### [What is being asked]
Look through the listing below for the string "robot". Show each line where it occurs.

### [Data in this exercise]
:::::

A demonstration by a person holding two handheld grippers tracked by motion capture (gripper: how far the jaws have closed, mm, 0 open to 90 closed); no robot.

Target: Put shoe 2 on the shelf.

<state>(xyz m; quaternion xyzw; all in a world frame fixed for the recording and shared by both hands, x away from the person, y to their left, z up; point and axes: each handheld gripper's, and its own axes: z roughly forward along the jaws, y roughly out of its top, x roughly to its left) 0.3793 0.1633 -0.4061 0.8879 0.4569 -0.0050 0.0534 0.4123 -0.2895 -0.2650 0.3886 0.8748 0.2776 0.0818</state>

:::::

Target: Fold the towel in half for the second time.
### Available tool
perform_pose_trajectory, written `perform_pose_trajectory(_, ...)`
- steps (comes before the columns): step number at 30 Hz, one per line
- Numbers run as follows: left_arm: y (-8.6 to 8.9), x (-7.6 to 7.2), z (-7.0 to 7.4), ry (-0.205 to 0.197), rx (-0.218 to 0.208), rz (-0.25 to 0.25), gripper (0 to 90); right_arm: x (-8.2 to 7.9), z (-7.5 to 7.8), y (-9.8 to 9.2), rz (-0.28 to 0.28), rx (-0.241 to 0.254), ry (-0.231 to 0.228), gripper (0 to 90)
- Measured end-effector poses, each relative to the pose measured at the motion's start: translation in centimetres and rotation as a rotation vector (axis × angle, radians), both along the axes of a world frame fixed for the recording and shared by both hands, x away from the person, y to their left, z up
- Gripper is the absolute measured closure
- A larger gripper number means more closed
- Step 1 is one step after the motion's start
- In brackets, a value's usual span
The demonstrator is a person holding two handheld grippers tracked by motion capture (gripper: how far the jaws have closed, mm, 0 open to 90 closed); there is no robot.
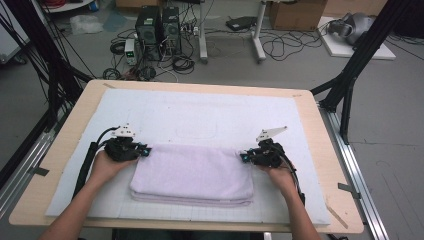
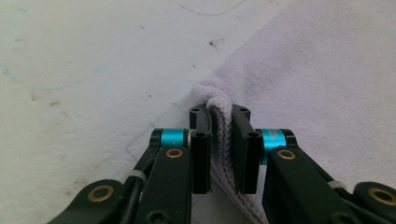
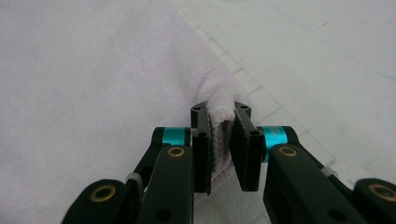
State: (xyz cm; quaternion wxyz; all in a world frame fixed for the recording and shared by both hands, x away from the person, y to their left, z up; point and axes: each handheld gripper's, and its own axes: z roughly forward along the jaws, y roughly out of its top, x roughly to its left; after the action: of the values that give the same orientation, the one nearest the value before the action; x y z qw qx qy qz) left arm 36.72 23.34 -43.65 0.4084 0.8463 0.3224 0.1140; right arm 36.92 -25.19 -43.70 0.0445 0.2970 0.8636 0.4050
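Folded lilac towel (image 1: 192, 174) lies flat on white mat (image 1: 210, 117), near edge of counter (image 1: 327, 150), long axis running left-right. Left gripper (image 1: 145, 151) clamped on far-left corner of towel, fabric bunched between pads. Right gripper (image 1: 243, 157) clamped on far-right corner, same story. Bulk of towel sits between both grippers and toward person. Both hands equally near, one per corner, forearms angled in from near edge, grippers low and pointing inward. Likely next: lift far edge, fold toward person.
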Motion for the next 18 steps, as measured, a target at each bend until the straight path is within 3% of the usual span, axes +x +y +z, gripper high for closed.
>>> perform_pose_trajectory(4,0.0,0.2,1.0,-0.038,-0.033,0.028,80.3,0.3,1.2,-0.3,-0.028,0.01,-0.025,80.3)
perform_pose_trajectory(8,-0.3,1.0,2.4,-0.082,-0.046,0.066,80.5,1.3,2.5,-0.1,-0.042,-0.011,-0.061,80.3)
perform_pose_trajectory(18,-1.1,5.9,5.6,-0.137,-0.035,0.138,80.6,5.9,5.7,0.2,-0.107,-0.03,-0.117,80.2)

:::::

### [Answer box]
A demonstration by a person holding two handheld grippers tracked by motion capture (gripper: how far the jaws have closed, mm, 0 open to 90 closed); no robot.
The demonstrator is a person holding two handheld grippers tracked by motion capture (gripper: how far the jaws have closed, mm, 0 open to 90 closed); there is no robot.

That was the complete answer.